## Task to carry out
Every line in the listing below from the one with "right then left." through the one with "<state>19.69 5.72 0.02" is to be reproduced exactly, both ends included; leave out the rest.

• • • • • • •

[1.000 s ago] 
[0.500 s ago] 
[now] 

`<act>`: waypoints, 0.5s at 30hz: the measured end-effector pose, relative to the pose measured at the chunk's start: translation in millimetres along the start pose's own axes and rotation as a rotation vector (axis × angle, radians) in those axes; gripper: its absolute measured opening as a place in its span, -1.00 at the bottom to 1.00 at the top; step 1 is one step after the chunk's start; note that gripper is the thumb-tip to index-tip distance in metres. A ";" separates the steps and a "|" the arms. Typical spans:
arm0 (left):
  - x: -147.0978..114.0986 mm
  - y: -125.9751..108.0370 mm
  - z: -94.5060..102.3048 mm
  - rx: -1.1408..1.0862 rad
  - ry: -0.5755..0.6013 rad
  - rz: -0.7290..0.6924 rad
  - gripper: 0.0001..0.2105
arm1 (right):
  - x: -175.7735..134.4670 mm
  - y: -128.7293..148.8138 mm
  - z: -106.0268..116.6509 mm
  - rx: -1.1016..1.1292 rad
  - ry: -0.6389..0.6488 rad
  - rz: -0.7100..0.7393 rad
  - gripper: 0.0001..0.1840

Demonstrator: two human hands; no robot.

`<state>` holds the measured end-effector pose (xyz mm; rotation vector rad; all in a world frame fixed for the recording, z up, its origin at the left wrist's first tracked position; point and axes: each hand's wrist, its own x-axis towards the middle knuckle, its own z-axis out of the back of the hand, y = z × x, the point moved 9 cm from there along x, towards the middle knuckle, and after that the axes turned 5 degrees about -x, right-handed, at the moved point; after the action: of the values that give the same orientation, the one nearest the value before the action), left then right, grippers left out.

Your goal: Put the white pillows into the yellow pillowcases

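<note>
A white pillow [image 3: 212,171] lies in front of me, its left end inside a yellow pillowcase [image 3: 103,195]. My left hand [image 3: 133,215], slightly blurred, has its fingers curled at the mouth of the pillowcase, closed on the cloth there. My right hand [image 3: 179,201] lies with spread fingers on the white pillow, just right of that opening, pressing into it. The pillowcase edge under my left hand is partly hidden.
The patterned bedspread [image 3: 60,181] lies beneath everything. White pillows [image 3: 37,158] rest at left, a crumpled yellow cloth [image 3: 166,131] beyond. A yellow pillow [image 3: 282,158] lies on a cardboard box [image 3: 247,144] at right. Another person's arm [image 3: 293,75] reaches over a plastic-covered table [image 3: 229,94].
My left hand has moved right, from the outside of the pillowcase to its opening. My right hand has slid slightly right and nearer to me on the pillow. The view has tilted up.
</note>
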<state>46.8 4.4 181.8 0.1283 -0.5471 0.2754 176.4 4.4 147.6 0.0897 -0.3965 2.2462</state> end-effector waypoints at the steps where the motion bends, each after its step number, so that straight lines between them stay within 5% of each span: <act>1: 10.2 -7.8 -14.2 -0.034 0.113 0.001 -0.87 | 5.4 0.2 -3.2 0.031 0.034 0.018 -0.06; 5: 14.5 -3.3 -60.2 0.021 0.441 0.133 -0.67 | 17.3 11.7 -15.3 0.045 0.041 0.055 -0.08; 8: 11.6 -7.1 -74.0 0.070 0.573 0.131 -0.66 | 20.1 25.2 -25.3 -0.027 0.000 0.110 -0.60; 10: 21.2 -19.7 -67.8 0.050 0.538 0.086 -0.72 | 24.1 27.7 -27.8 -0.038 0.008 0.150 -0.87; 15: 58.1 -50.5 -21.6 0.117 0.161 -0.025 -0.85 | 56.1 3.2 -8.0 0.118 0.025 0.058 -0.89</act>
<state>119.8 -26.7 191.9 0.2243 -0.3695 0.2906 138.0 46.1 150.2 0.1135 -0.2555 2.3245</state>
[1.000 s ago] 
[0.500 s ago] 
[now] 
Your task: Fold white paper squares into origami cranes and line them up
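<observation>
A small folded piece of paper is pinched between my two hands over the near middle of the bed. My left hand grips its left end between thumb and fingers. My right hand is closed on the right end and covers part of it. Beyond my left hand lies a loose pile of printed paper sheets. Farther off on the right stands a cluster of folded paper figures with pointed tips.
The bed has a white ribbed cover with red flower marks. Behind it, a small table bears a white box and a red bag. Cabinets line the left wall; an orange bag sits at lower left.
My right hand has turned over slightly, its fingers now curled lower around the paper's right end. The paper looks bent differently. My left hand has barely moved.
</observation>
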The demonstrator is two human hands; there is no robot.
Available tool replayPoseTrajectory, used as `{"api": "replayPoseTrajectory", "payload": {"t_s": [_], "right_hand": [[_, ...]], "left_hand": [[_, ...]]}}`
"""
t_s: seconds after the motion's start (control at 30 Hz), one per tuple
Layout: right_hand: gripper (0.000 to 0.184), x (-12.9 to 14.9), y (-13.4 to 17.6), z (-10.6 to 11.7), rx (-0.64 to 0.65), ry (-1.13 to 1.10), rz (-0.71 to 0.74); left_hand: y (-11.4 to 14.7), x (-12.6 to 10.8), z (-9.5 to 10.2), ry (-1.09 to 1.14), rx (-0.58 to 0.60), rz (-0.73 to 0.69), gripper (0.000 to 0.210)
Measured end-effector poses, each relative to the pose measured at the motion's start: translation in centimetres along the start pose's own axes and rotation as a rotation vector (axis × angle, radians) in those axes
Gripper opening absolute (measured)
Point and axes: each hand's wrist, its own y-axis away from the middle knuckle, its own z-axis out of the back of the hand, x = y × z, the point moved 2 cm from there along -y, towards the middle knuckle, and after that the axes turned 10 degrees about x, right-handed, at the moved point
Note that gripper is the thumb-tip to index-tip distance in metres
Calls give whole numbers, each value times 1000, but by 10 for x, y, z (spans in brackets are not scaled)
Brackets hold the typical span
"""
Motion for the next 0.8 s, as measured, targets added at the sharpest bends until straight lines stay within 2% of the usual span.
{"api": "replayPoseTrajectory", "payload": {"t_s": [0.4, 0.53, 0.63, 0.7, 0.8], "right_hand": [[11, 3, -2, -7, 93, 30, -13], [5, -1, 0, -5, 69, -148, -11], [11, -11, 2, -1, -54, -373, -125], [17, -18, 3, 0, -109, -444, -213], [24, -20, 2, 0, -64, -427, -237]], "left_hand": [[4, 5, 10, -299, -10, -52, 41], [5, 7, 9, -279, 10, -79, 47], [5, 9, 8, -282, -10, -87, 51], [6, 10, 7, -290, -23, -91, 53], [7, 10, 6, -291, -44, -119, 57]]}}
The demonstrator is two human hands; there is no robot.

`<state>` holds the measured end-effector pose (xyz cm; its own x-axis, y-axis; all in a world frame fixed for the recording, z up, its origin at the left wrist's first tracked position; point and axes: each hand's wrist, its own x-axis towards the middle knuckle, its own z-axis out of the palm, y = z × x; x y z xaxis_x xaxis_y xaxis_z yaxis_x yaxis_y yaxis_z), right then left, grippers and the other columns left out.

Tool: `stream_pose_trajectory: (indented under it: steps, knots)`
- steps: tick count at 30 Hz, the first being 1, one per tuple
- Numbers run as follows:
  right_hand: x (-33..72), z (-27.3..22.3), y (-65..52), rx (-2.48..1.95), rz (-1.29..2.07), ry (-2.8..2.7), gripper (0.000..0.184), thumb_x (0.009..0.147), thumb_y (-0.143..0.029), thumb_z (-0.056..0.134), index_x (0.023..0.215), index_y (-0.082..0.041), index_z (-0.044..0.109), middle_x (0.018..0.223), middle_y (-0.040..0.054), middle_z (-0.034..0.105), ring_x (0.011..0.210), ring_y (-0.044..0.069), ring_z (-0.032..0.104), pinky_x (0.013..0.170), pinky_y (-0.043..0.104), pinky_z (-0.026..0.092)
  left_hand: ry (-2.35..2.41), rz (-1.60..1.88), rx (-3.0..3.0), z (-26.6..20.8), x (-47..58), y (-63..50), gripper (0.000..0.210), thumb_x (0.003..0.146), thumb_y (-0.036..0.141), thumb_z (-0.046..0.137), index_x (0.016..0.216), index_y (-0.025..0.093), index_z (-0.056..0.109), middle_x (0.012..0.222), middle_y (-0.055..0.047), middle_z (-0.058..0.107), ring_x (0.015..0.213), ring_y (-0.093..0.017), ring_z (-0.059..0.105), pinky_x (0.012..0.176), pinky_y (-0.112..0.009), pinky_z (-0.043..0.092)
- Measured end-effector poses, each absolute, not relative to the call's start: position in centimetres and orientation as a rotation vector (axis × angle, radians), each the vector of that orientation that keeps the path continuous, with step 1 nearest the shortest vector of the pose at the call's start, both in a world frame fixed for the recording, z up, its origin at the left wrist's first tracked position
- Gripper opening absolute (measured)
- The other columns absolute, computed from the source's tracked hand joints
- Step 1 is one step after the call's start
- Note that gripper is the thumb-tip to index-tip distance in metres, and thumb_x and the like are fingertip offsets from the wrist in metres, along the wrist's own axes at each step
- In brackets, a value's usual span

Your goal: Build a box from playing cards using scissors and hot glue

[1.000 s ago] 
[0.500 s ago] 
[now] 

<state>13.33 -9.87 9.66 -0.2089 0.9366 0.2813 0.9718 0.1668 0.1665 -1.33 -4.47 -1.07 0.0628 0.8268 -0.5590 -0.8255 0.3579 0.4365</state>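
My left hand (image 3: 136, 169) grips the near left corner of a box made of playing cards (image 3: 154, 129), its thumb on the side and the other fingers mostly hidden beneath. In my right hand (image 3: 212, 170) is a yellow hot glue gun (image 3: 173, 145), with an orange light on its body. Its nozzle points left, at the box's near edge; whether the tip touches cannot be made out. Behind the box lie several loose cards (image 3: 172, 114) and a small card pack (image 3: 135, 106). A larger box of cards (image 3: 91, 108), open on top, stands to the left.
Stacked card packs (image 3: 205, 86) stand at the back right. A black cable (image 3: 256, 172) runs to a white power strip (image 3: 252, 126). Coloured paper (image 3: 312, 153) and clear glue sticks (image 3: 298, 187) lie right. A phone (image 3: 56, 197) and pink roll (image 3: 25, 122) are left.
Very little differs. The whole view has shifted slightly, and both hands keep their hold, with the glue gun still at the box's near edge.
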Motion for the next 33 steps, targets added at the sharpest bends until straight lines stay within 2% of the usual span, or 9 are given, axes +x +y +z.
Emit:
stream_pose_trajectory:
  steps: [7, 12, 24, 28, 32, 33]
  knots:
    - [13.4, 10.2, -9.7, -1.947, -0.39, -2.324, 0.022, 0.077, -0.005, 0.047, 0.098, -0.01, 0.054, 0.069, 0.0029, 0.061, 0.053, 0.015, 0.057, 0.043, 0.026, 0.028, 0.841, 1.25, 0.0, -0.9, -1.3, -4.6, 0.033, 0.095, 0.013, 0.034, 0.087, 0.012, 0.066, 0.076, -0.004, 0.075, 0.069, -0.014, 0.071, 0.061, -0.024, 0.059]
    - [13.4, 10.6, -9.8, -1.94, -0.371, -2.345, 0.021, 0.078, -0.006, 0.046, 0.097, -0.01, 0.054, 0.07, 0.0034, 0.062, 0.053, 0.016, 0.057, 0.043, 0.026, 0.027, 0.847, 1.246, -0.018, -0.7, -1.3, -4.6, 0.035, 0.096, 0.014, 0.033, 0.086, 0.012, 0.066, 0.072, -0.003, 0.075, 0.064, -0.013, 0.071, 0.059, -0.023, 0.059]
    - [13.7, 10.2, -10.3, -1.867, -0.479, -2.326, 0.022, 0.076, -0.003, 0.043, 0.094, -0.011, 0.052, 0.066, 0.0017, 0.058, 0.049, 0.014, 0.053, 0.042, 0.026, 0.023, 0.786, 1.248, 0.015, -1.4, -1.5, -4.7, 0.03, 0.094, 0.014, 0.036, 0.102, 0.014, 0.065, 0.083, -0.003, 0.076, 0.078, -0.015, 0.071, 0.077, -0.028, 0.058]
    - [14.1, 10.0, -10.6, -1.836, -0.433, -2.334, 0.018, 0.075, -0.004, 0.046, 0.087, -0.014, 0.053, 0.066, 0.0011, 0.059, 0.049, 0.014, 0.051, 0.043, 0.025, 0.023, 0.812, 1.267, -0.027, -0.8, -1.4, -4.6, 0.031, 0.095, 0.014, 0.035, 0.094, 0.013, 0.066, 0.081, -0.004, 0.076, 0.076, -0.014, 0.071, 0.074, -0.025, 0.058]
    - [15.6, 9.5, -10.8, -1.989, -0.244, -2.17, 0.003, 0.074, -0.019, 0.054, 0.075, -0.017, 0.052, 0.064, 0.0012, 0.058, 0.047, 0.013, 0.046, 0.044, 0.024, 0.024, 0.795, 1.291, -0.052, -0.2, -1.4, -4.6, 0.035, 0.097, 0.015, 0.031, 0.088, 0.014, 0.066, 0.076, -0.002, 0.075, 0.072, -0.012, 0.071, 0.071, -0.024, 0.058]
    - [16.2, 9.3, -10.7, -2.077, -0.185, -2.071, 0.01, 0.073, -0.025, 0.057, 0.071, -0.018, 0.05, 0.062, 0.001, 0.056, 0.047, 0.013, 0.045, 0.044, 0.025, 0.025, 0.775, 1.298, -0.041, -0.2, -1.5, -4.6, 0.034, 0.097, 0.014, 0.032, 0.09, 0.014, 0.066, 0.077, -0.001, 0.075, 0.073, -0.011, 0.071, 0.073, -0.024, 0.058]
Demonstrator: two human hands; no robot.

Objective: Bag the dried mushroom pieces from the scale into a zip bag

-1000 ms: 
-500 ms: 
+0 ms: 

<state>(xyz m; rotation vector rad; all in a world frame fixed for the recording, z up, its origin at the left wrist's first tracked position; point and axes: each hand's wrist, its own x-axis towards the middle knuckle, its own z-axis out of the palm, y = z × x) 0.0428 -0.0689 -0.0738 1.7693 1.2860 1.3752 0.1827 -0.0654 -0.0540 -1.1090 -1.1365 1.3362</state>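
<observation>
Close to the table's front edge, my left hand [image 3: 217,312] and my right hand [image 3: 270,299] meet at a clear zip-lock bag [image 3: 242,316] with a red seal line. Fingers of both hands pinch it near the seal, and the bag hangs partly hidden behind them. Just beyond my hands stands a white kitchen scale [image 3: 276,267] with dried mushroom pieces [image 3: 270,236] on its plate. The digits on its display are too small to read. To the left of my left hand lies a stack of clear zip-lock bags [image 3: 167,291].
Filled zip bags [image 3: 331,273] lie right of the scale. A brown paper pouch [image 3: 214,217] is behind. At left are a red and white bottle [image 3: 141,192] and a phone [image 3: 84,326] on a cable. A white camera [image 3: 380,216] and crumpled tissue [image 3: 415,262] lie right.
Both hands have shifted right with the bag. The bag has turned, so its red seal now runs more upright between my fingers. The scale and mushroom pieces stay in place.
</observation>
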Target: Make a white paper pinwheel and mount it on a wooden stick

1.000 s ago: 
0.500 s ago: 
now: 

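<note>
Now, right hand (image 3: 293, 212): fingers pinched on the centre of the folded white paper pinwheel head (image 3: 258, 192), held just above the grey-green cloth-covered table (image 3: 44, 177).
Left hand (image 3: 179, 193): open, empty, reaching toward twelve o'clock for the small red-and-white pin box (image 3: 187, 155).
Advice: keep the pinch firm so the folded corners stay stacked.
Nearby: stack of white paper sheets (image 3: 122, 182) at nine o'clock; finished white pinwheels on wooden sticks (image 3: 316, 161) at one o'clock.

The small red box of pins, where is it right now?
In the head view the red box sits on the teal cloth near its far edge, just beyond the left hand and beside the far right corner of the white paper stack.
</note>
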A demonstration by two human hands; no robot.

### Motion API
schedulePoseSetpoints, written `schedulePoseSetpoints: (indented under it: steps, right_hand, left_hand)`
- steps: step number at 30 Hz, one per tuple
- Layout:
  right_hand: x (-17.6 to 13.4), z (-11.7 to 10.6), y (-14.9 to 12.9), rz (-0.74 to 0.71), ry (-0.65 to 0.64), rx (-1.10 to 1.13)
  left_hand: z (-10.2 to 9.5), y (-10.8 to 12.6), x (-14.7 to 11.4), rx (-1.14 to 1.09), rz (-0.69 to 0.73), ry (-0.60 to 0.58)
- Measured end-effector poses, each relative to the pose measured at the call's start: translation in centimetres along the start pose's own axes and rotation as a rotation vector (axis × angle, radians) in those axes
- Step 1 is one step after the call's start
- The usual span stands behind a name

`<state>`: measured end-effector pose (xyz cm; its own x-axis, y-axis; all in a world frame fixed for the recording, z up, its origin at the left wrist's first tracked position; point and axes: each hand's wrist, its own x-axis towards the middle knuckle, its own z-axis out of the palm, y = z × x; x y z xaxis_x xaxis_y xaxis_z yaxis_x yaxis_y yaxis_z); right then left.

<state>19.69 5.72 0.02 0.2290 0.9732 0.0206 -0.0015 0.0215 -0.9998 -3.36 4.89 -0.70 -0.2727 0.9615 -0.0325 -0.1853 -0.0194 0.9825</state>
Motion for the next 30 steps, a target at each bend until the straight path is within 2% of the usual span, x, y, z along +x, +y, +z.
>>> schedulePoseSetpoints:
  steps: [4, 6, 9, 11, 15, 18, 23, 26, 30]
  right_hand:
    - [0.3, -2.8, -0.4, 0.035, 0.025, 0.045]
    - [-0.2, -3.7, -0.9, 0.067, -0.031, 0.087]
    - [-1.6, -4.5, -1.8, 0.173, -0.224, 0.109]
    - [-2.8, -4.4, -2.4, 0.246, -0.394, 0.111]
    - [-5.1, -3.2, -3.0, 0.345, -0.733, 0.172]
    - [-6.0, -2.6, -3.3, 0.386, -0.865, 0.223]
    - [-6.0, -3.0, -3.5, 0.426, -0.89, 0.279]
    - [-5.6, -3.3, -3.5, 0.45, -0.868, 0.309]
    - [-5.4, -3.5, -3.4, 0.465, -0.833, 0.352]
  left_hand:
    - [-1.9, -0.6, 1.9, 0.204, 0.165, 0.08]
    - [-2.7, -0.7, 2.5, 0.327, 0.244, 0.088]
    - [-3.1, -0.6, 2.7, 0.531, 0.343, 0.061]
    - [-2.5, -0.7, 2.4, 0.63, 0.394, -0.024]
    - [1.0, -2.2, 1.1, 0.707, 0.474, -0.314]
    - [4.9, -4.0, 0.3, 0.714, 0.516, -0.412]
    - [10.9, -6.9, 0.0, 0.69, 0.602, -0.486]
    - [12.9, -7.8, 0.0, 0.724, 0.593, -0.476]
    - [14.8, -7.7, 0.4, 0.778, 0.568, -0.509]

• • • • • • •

## Exercise response
`<state>`: measured end-effector pose (xyz cm; its own x-axis, y-axis; all in a world frame fixed for the recording, z up, its origin at the left wrist's first tracked position; point and axes: each hand's wrist, its own x-axis towards the middle knuckle, its own z-axis out of the palm, y = z × x; x y z xaxis_x xaxis_y xaxis_z yaxis_x yaxis_y yaxis_z); right then left.

<state>19.69 5.72 0.02 0.2290 0.9732 0.0206 -0.0015 0.0215 -0.9998 -3.36 4.89 -0.70 -0.2727 0.9615 -0.0325 -0.1853 -0.0194 0.9825</state>

Now the answer is complete.